Adia describes her ceramic creations by saying, “I made a moon, a dog lying down, a bead and a bowl. The bowl is about as tall as a cat’s paw, and as big around as a cherry tomato. What I might put in it is a bouncy ball small enough to fit. For the moon, I chose green because I was thinking of blue cheese — the kind you eat — and I thought of green. So that’s what I painted it.”
Adia’s advice on this project:
First paint your clay thing one solid color, then let it dry. Then, you can paint other colors you want on top of that.
When you make the shapes, try not to make them too thick or they might explode in the kiln.
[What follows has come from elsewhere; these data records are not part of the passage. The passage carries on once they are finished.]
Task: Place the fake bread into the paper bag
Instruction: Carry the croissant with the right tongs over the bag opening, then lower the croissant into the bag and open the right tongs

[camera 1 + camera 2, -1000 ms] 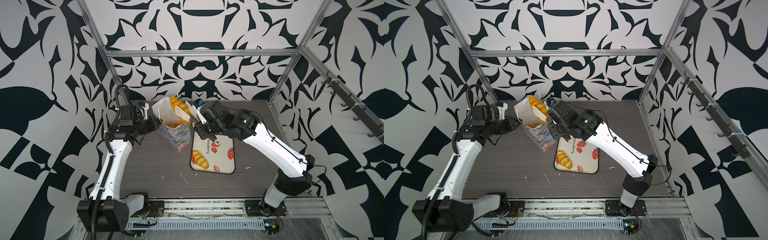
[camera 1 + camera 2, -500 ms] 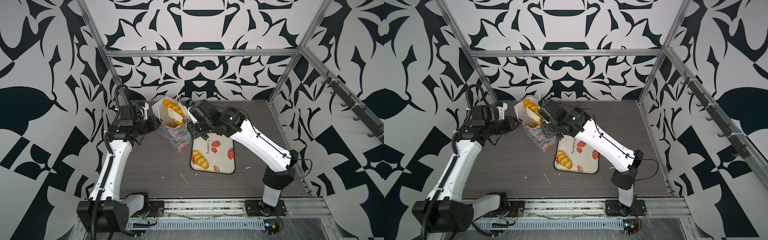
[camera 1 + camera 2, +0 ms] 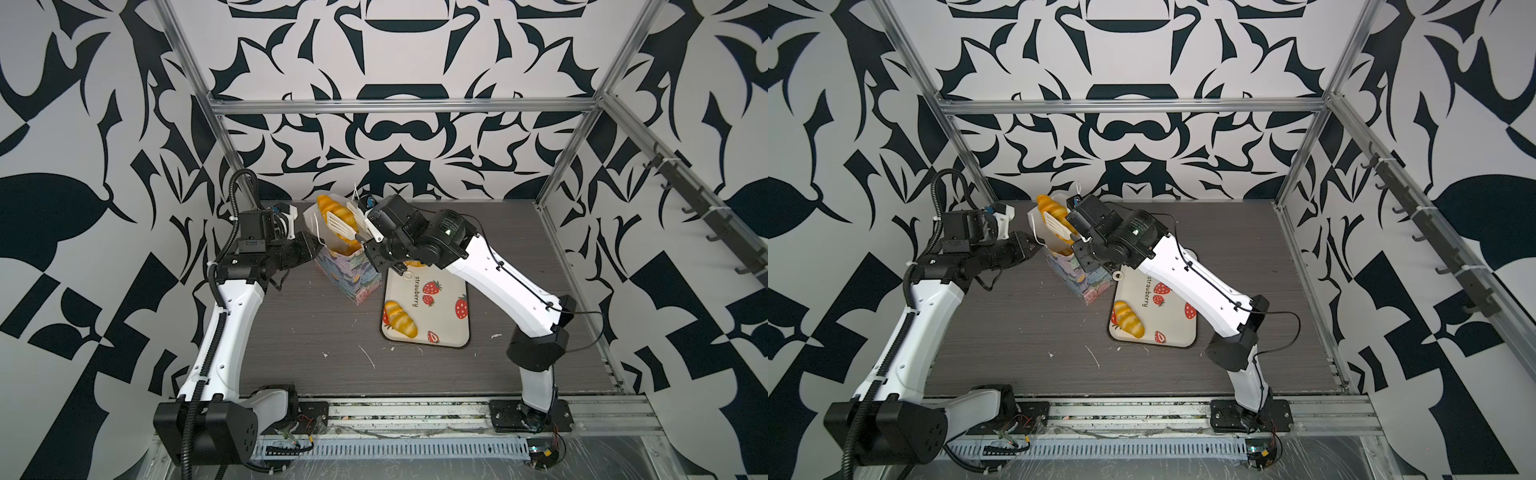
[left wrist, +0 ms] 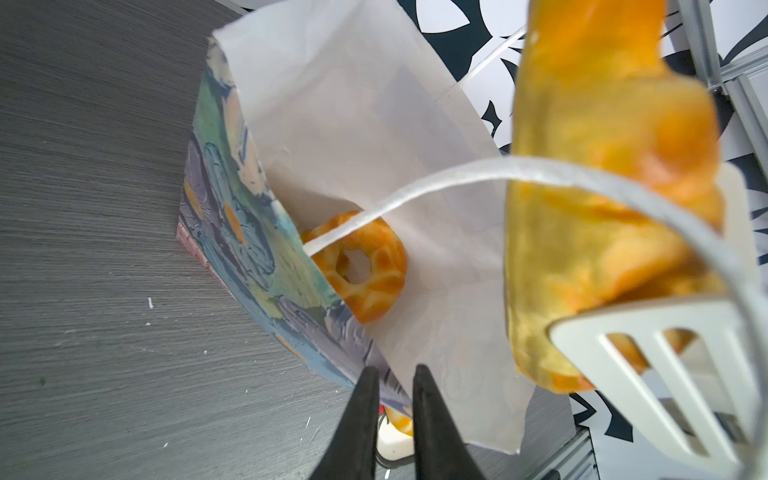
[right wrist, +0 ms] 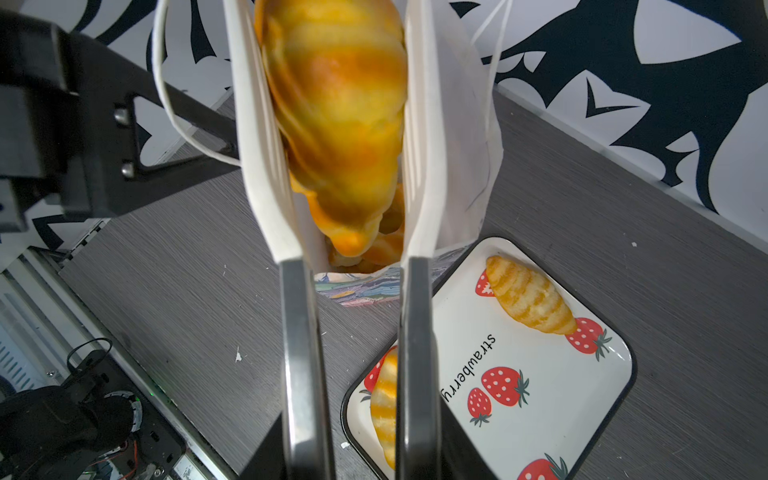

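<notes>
Left gripper (image 4: 392, 374) pinches rim of pastel-printed paper bag (image 3: 353, 278), frame centre-left. Right gripper (image 5: 332, 83) clamps glossy golden toy croissant (image 3: 326, 203) over bag mouth. We judge risk: croissant snags white cord handle (image 4: 415, 190) on descent, tipping bag.

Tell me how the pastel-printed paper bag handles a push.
Probably floppy: the pastel-printed paper bag has thin walls that bow where the left hand pinches its rim. Likely tippy too: it stands tall on a narrow base, weighted only by pastries like the golden ring doughnut. Unheld, a nudge from the golden toy croissant might topple it.
</notes>
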Robot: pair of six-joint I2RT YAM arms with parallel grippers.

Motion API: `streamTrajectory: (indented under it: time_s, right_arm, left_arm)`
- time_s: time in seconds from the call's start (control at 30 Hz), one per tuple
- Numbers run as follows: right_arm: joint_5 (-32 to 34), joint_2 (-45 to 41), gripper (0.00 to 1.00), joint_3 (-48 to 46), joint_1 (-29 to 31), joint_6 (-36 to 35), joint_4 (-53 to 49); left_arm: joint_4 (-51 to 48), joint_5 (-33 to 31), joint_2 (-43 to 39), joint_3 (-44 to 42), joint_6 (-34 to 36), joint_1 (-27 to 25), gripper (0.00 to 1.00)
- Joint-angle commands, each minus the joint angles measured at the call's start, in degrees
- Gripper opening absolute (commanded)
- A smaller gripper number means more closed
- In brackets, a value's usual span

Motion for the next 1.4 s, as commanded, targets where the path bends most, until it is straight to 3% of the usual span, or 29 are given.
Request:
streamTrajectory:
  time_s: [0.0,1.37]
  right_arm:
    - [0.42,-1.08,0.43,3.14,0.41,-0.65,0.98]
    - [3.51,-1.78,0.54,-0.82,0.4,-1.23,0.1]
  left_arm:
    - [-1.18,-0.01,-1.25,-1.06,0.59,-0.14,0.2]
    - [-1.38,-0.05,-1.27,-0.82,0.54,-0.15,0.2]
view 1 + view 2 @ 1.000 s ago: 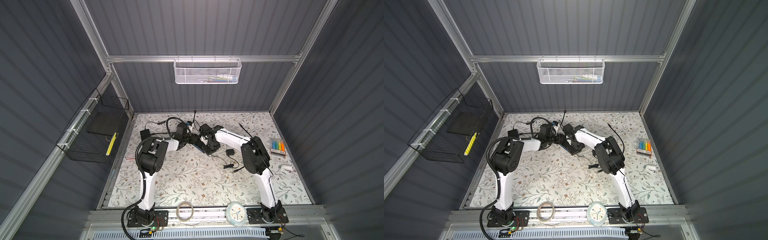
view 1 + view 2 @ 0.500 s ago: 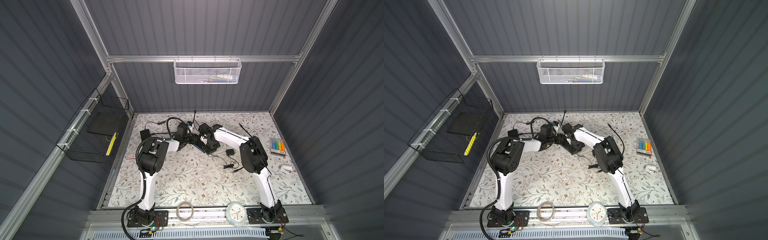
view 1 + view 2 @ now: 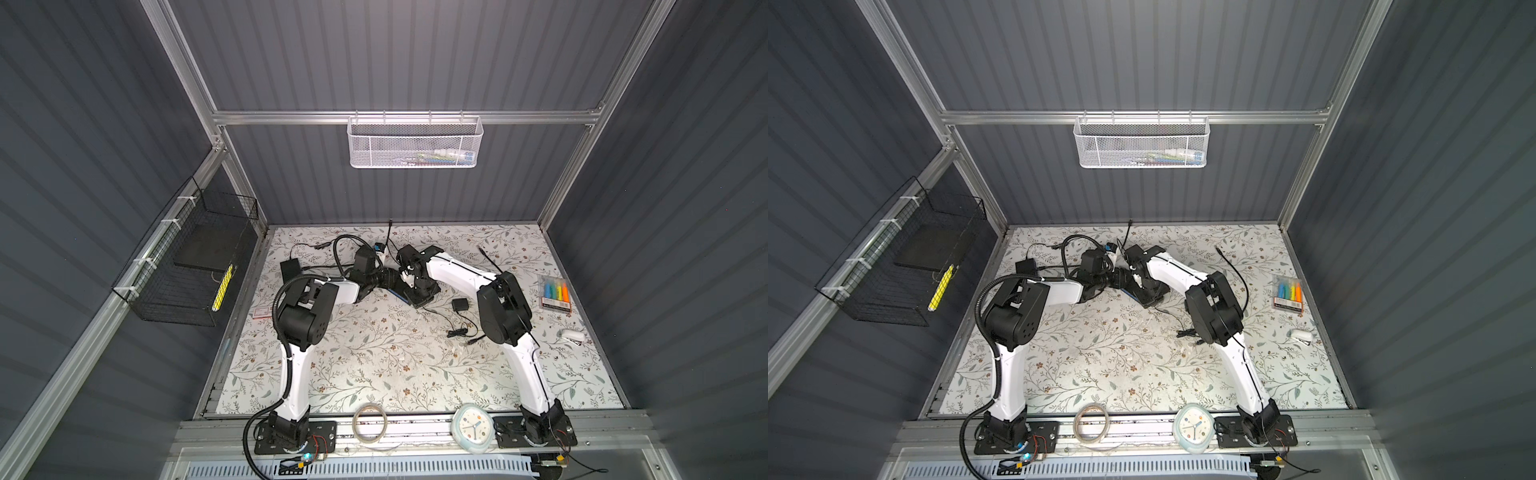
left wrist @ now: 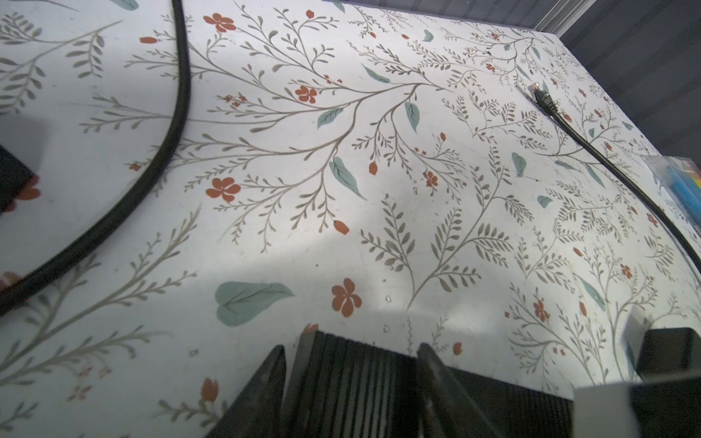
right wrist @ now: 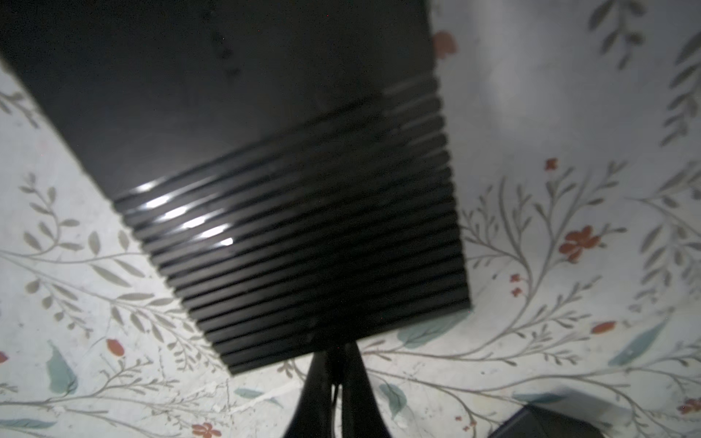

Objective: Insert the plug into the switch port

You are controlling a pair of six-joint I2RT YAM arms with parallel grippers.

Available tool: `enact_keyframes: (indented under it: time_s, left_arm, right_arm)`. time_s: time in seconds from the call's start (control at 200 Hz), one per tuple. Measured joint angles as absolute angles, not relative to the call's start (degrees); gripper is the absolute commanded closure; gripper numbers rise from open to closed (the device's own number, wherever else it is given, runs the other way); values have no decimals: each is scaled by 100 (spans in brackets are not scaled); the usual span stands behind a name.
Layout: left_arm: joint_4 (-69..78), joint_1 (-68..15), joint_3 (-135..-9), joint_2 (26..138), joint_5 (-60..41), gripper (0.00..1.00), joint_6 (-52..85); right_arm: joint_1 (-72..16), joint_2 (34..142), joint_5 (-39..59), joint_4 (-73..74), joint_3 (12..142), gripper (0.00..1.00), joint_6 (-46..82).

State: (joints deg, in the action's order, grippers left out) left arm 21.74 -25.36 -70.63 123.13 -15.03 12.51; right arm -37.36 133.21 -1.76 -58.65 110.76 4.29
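Left gripper: jaws half-spread and set astride the ribbed end of the switch, one finger down each side. I read it as a brace, so the box cannot slide when pushed from the opposite edge. The switch lies flat at back centre of the table, between my two wrists. Right gripper: clenched tight, tips just at the switch's near edge, a thin dark cord trailing out between the pads. The plug itself is hidden inside that pinch, so I judge it is at the port but cannot tell whether it is seated. Just beside, to the right, sits the small black adapter the cord seems to belong to. Further right a loose network cable lies unused, and near the edge a marker pack. Surface: floral-print table, matte, lightly scuffed. Room: dark ribbed walls on aluminium framing, black wire basket on the left wall, white mesh basket on the back rail.
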Motion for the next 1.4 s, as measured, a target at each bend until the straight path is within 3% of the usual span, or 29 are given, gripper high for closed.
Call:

Ema explains, “I made a small horse and a little elephant. When I made the horse, I was thinking of my favorite horse that my grandmother owns. Her name is Rosebud. The design on the back of my horse is similar to Rosebud’s design. She is a red roan, so I painted her red.
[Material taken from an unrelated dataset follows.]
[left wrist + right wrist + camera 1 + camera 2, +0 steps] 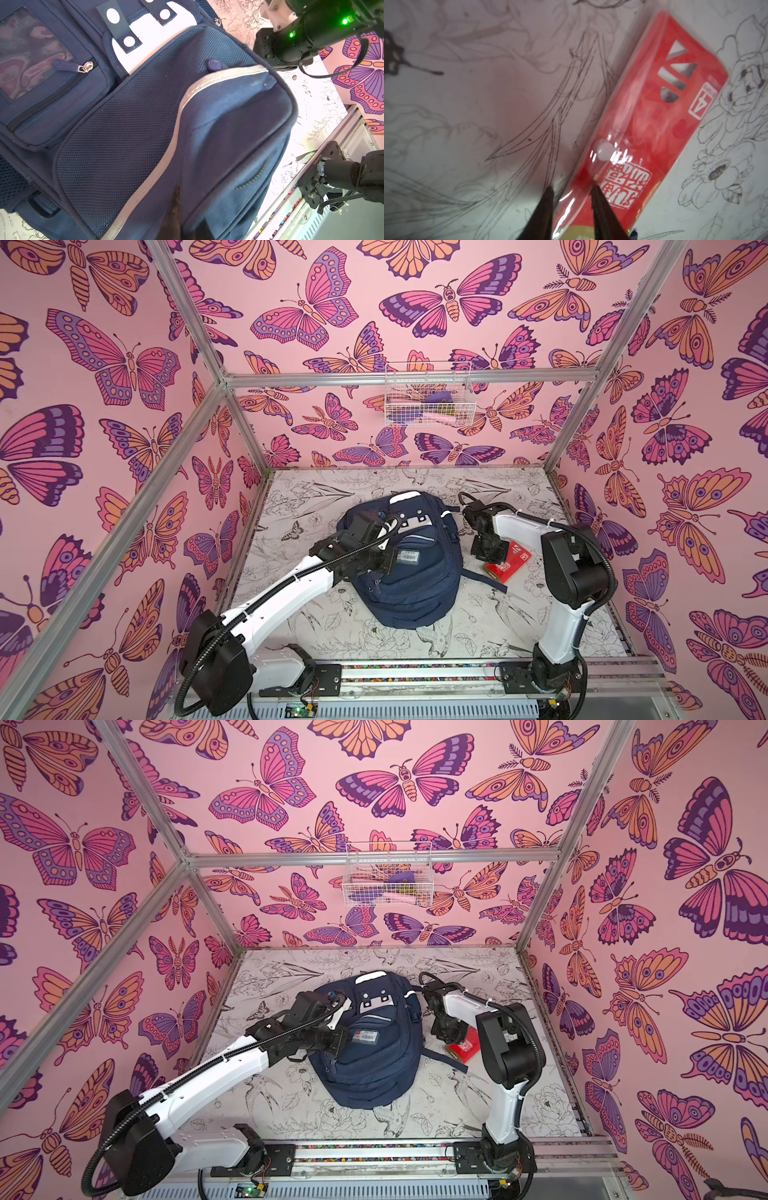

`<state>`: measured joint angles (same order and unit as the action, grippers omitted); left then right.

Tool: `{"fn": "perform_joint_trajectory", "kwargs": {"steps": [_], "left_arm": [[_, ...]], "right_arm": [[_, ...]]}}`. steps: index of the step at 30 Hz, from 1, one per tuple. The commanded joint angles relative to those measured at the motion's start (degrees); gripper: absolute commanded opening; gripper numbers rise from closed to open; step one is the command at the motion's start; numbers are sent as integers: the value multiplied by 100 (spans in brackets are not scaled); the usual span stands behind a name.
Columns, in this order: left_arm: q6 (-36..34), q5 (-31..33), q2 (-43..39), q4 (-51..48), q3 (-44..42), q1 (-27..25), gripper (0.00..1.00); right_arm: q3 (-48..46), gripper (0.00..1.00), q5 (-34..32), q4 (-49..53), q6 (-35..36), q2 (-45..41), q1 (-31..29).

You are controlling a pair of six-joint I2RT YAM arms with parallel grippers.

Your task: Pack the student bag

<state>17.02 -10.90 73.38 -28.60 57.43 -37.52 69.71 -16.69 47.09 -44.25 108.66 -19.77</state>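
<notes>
**I was going for the red packet so it could go in the bag.**

The student bag (409,572) lay in the middle of the table (311,614). It was soft blue cloth with a bumpy net part, a shiny grey stripe and zips, and no pocket looked open. My left gripper (177,199) sat on its front pocket with the jaws pressed together, and I could not tell if any cloth was between them. Just to the right of the bag lay a flat red packet (643,116) in shiny see-through wrap. My right gripper (572,190) stood over the edge nearest the bag, jaws a little apart, one tip on the wrap and one by the table. Next, I think, I had to pinch that thin, slippery edge tight and lift it.
</notes>
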Motion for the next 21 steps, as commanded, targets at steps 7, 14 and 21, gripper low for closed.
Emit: {"fn": "perform_joint_trajectory", "kwargs": {"steps": [7,14,21], "left_arm": [[65,-79,-105,92,93,-1,0],[156,-446,-105,-14,195,-5,23],[1058,-1159,-164,-204,620,314,60]], "right_arm": [[-603,0,-32,-48,7,-710,-69],[-977,0,1,-160,397,-1977,-236],[-1513,0,994,-1140,1355,-3995,-855]]}}
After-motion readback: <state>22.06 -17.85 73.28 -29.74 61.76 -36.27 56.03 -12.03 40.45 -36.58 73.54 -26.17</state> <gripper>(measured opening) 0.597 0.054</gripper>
When I made the elephant, I was thinking of my mom. I think elephants are her favorite animal. I painted it gold because gold makes me feel happy. It also has pink, black and white. I made a happy accident with the eyes. I accidentally drew a black line on the eye and the black line turned into an eyelash and then I made more. So now she looks cute. I gave the little elephant to my mom.
Ema’s tips on making ceramic critters:
Don’t make it too thin. It might crack.
If you want to paint more than one color, wait until the first color dries before you paint on top of it or the colors will mix and make a different color. If you painted yellow on top of blue when it is wet, it would make green and you might not like green. And if you painted a bunch of colors on top of another it would make brown and you might not like brown. And so on.
If you make your creature too thick, it might explode in the kiln! And that might not be good for other pottery in the kiln, but especially not good for yours.
Don’t try to make it perfect. It won’t be. But you may make some happy accidents and those are good accidents. How will you know if you have a happy accident? Say you were painting an elephant and you accidentally drew a black line on it’s back. It could turn into wrinkles. Or, say you were painting a bowl and you were painting it yellow and you accidentally got blue on it. You could make it a rainbow bowl. And so on. And that’s how you would know it’s a happy accident.